- _WHAT YOU HAVE TO DO_
Repeat the span of the entries below that starts at the line with "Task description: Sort" and ends at the line with "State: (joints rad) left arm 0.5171", nothing more. Skip the pictures.

Stored records:
+--

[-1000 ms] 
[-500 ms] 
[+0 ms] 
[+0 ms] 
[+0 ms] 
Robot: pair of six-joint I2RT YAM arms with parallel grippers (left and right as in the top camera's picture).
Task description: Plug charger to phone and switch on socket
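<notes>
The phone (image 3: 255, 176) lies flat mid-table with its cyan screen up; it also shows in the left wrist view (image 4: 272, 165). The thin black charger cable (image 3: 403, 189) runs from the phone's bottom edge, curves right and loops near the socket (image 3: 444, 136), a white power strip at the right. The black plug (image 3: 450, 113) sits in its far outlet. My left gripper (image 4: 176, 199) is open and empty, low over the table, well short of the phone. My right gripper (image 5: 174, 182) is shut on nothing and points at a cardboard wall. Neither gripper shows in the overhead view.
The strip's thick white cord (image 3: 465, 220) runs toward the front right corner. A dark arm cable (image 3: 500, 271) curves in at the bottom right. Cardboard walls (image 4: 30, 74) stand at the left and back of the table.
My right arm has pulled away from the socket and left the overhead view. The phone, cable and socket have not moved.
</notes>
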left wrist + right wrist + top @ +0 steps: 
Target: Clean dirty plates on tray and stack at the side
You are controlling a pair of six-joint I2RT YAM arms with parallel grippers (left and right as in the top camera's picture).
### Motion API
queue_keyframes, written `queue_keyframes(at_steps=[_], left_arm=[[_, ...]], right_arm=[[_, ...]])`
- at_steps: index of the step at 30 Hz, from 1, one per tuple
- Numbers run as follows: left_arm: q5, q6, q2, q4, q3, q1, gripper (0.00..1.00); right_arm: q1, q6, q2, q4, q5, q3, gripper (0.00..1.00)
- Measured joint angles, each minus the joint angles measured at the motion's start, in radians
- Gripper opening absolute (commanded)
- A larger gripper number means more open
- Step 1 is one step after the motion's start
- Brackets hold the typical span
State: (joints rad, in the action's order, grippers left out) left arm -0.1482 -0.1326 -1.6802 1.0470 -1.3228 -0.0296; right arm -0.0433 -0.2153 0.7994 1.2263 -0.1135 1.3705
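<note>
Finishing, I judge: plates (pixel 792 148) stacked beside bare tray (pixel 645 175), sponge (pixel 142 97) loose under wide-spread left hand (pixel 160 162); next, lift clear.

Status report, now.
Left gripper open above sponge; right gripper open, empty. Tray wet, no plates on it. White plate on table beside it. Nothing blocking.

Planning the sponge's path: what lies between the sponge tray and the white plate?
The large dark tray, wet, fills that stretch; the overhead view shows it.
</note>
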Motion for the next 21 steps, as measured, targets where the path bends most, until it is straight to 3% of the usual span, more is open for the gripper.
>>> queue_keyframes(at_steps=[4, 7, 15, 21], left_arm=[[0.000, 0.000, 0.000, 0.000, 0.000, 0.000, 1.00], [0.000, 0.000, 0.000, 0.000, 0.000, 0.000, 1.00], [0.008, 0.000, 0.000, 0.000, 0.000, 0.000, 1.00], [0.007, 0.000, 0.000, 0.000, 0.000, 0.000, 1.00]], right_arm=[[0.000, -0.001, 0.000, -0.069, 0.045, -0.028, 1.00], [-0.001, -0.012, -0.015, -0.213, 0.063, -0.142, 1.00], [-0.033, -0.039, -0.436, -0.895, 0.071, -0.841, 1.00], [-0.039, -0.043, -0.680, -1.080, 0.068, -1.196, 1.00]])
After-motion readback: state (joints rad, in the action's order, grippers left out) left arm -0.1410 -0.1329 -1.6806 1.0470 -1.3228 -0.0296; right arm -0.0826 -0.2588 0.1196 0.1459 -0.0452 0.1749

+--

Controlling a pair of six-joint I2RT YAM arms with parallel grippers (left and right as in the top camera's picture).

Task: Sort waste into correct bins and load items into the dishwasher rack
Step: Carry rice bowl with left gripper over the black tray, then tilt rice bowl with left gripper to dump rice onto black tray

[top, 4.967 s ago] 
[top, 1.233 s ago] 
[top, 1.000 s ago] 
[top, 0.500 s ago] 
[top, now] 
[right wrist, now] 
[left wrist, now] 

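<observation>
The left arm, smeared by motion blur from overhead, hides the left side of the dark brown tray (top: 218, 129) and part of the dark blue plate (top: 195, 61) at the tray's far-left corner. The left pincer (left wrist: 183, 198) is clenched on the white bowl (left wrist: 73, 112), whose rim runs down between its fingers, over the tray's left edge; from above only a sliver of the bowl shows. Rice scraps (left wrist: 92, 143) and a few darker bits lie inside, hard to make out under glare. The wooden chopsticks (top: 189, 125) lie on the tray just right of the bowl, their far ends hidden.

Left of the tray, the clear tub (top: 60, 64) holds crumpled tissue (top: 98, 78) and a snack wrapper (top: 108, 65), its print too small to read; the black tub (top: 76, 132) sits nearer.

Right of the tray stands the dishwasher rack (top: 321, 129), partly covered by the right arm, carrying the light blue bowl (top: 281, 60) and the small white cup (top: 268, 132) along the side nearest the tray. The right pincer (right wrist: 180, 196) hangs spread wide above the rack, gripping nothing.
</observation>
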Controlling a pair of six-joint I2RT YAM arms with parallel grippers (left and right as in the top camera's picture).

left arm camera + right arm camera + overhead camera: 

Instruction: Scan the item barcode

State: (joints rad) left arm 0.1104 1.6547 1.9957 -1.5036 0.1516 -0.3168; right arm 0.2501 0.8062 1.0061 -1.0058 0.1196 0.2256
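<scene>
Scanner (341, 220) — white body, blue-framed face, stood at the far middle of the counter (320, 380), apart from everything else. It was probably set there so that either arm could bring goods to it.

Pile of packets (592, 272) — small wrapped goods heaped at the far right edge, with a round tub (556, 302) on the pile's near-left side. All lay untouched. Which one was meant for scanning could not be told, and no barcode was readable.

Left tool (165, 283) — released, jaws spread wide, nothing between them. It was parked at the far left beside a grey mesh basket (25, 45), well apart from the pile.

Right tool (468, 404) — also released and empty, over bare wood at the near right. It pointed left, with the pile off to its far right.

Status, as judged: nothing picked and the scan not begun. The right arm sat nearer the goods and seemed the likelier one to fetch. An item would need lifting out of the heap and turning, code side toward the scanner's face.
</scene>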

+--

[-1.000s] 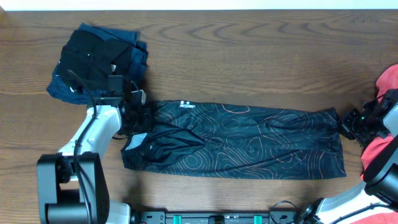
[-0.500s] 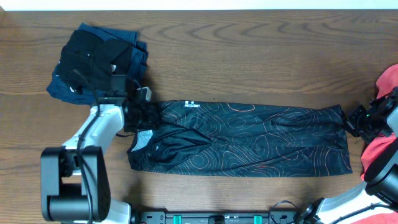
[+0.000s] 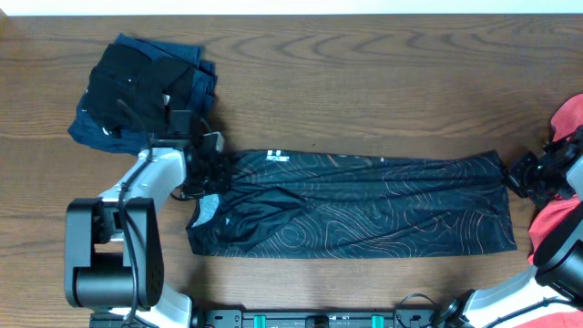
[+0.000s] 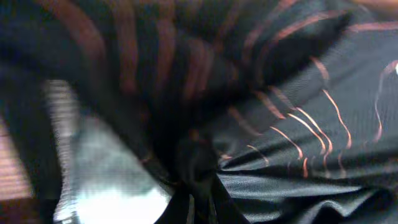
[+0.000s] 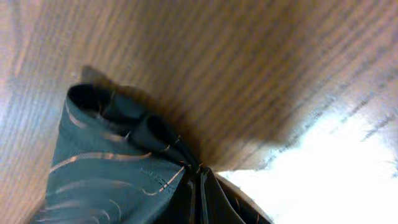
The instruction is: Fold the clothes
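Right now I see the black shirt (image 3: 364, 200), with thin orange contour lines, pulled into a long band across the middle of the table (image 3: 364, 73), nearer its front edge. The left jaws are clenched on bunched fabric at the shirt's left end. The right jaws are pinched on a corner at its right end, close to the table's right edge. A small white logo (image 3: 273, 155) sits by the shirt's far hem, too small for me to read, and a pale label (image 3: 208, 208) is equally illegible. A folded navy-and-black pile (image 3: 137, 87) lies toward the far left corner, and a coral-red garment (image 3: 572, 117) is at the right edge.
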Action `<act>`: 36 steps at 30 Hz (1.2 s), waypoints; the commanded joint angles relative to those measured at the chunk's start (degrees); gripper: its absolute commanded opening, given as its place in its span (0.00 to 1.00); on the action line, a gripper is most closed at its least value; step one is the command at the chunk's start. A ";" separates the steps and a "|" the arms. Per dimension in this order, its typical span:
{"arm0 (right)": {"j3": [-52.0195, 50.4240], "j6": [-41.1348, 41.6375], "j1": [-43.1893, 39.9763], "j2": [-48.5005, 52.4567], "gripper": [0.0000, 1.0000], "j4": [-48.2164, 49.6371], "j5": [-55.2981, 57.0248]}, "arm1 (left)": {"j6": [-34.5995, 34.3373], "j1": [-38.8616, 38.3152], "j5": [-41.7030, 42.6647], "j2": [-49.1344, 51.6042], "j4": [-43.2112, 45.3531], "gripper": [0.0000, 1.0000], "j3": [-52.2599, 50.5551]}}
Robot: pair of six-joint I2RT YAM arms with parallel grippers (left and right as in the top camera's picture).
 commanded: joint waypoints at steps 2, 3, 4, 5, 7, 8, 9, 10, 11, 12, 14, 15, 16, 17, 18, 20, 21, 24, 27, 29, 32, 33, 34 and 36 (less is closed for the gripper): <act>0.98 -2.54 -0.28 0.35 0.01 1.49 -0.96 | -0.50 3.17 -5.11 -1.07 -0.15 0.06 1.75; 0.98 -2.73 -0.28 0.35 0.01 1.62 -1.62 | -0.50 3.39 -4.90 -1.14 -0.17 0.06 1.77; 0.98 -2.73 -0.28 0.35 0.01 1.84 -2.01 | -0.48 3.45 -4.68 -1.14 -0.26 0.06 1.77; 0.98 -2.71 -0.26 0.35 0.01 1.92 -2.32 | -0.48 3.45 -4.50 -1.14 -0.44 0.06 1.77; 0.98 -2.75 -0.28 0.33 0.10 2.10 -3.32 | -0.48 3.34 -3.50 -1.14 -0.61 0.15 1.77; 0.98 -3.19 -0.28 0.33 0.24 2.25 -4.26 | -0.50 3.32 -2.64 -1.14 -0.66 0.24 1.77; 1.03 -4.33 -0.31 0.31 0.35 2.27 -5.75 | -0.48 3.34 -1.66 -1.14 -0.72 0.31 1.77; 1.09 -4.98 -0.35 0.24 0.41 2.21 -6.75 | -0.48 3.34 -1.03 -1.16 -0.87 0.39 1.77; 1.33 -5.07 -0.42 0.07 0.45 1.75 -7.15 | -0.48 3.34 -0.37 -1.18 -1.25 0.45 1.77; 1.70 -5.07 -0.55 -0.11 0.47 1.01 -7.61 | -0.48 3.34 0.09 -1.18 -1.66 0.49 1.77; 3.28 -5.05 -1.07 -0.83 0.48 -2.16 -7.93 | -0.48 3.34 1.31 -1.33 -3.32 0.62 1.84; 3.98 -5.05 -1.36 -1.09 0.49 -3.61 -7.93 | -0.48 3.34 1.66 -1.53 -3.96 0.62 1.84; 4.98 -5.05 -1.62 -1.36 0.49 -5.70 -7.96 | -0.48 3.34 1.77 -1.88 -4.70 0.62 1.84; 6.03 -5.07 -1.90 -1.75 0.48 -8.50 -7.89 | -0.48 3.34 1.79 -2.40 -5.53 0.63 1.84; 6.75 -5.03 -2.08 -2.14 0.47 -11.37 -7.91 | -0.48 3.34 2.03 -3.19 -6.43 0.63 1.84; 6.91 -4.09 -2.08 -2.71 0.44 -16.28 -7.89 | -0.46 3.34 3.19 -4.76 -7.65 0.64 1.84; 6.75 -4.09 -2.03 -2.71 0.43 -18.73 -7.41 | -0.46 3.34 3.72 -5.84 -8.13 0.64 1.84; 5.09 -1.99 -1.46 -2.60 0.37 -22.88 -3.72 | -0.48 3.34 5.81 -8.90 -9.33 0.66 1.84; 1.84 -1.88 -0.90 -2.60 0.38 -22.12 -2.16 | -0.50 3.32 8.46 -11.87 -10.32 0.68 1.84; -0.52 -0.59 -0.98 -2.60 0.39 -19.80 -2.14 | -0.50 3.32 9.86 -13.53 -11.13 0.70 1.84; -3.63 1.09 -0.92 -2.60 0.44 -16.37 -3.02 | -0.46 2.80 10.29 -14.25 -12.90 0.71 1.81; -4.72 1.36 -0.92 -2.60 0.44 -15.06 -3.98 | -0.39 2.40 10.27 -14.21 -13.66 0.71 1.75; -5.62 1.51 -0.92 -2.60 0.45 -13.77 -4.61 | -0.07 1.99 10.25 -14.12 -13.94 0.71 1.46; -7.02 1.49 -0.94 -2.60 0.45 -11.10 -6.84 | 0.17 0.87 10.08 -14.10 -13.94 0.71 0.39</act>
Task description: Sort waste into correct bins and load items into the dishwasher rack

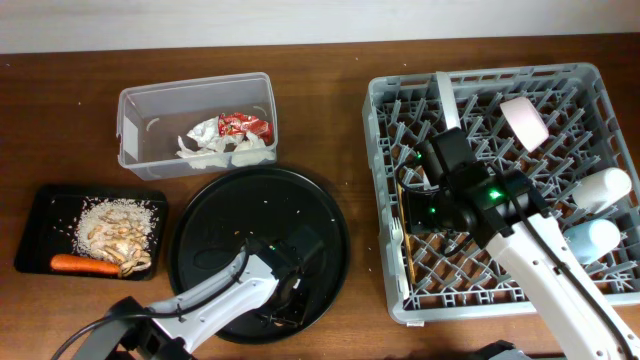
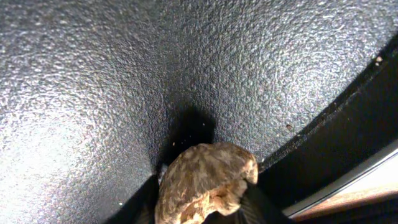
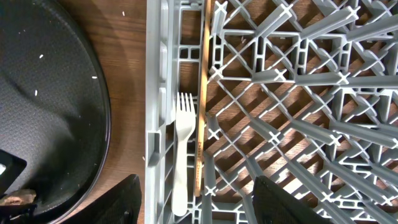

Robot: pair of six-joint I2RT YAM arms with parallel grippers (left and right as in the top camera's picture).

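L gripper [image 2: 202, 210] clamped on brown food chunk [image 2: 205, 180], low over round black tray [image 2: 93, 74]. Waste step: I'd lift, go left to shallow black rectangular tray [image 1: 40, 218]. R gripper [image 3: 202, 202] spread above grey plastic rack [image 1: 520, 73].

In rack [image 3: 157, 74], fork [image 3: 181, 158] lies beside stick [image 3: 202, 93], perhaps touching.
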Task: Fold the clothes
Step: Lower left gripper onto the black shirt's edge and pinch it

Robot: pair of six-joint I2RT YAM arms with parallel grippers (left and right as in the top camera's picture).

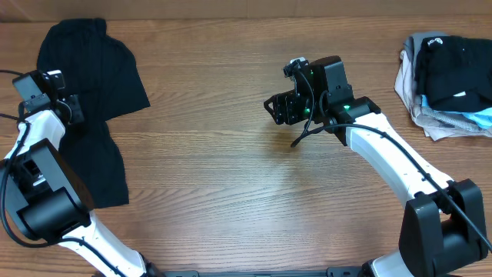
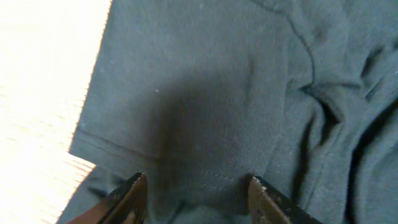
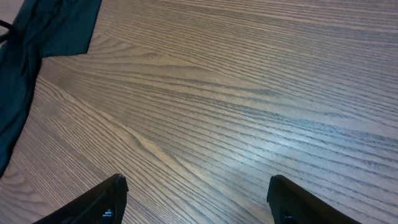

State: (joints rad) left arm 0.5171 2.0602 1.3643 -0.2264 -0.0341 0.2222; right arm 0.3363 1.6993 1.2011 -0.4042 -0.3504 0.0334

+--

- _ANSWER FOR THIS EXERCISE_
Task description: Sort waste into correct bins and load items into the dishwasher rack


Robot: pair of six-joint I2RT YAM arms with parallel grippers (left and right as in the top camera's picture).

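L gripper [image 2: 202, 210] clamped on brown food chunk [image 2: 205, 180], low over round black tray [image 2: 93, 74]. Waste step: I'd lift, go left to shallow black rectangular tray [image 1: 40, 218]. R gripper [image 3: 202, 202] spread above grey plastic rack [image 1: 520, 73].

In rack [image 3: 157, 74], fork [image 3: 181, 158] lies beside stick [image 3: 202, 93], perhaps touching.
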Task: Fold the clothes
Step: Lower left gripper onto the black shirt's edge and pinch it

Robot: pair of six-joint I2RT YAM arms with parallel grippers (left and right as in the top camera's picture).


State: (joints rad) left arm 0.5171 2.0602 1.3643 -0.2264 -0.0341 0.2222; right arm 0.3363 1.6993 1.2011 -0.4042 -0.3504 0.0334

This is the complete answer to the exercise.